Test Driven Development (TDD) has established itself as a useful--and at its best, profound--improvement in the software development process. It delivers a variety of benefits to its practitioners; some of them are related to testing, but the most important benefits are not.
- The developer starts writing unit tests around their code using a test framework like JUnit or NUnit.
- As the body of tests increases the developer begins to enjoy a strongly increased sense of confidence in their work.
- At some point the developer has the insight (or is shown) that writing the tests before writing the code, helps them to focus on writing only the code that they need.
- The developer also notices that when they return to some code that they haven't seen for a while, the tests serve to document how the code works.
A point of revelation occurs when the developer realises that writing tests in this way helps them to “discover” the API to their code. TDD has now become a design process.
Behaviour is about the interactions between components of the system and so the use of mocking is fundamental to advanced TDD.
We have observed this progression in many developers, but unfortunately while most, with a little help, find their way to step 4, many miss the big wins found at steps 5, 6 and 7.
We started wondering why this was, and wondering what we could do to help people get to the good stuff more quickly. Looking closely at this evolution in understanding, while step 1 may be considered to be related to testing, the rest really are not. For the remainder of the steps in this process, the test aspect is very much a secondary concern. The issue at the heart of this learning process is the behaviour of the system. Developers gain confidence in the systems they build when the behaviour of that system is confirmed.
By writing tests in advance of code, the developer defines the behavioural intent of the system that they are developing. Tests that document the behavioural intent of the system are most valuable as documentation of that system. By specifying the behaviour of the code in tests, developers are able to best consider the interface from the perspective of the consumer of the service rather than as the producer – thinking more abstractly about the nature of the solution and so hiding technical detail.
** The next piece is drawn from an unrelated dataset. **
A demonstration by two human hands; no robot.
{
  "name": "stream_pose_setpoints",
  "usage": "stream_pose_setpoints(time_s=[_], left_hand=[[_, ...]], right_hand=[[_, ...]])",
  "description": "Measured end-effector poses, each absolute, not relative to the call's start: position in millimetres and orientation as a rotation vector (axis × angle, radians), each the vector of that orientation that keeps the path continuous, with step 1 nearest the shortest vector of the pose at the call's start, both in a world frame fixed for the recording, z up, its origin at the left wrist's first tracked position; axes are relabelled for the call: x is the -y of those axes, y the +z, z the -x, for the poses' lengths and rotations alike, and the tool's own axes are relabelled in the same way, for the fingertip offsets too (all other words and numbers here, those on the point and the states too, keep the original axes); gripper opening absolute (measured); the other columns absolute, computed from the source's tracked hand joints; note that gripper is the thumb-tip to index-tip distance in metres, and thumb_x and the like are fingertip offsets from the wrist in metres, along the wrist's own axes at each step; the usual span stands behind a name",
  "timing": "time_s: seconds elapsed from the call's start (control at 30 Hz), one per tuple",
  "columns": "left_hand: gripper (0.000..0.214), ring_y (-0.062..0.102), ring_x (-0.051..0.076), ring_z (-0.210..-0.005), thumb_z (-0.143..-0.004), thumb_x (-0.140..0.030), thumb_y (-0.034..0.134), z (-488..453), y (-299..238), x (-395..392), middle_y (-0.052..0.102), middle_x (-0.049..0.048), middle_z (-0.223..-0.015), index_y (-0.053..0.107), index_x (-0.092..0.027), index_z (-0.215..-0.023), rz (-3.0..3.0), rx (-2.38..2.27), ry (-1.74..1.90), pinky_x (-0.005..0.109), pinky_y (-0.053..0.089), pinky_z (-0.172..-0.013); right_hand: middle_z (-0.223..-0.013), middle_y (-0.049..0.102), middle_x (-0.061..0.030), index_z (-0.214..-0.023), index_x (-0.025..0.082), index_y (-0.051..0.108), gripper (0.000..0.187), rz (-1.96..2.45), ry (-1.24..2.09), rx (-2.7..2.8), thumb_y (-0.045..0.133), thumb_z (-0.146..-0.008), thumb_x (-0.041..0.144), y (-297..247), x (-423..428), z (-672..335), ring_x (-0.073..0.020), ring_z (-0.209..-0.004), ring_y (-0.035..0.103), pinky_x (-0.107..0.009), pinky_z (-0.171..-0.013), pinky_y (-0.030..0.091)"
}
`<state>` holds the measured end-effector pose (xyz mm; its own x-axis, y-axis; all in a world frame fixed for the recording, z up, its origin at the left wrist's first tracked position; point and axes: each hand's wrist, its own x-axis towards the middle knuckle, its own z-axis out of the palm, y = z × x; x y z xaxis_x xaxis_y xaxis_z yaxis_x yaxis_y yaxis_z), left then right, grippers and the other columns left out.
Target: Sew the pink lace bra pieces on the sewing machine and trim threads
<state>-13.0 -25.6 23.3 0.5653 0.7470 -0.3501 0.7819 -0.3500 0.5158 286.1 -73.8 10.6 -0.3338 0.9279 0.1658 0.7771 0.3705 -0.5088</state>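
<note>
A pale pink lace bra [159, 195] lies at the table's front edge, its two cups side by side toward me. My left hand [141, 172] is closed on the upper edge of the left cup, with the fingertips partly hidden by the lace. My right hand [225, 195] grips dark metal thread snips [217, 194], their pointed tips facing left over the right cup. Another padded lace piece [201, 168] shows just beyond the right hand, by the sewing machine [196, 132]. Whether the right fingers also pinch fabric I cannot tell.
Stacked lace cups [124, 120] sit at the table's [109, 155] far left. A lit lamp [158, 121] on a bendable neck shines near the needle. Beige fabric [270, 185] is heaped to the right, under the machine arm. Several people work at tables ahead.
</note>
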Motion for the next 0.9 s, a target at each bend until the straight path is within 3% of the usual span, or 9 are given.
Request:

The aim of Behaviour Driven Development (BDD) is to address this shortcoming. By using terminology focused on the behavioural aspects of the system rather than testing, BDD attempts to help direct developers towards a focus on the real value to be found in TDD at its most successful.
BDD aims to bridge the gap between the differing views of computer systems held by Business users and Technologists. It is deeply rooted in the success of TDD and is influenced by ideas like Domain Driven Design. Its focus is on minimizing the hurdles between specification, design, implementation and confirmation of the behaviour of a system. Thus enabling the incremental delivery of business systems, and in particular in allowing teams new to agile development to quickly get up to speed using these extremely productive techniques.
BDD relies on the use of a very specific (and small) vocabulary to minimize miscommunication and to ensure that everyone – the business, developers, testers, analysts and managers – are not only on the same page but using the same words. It must be stressed that BDD is a rephrasing of existing good practice, it is not a radically new departure. Its aim is to bring together existing, well-established techniques under a common banner and with a consistent and unambiguous terminology. In fact, “Getting the Words Right” was the starting point for the development of BDD, and is still very much at its core. “Getting the Words Right” is intended to produce a vocabulary that is accurate, accessible, descriptive and consistent.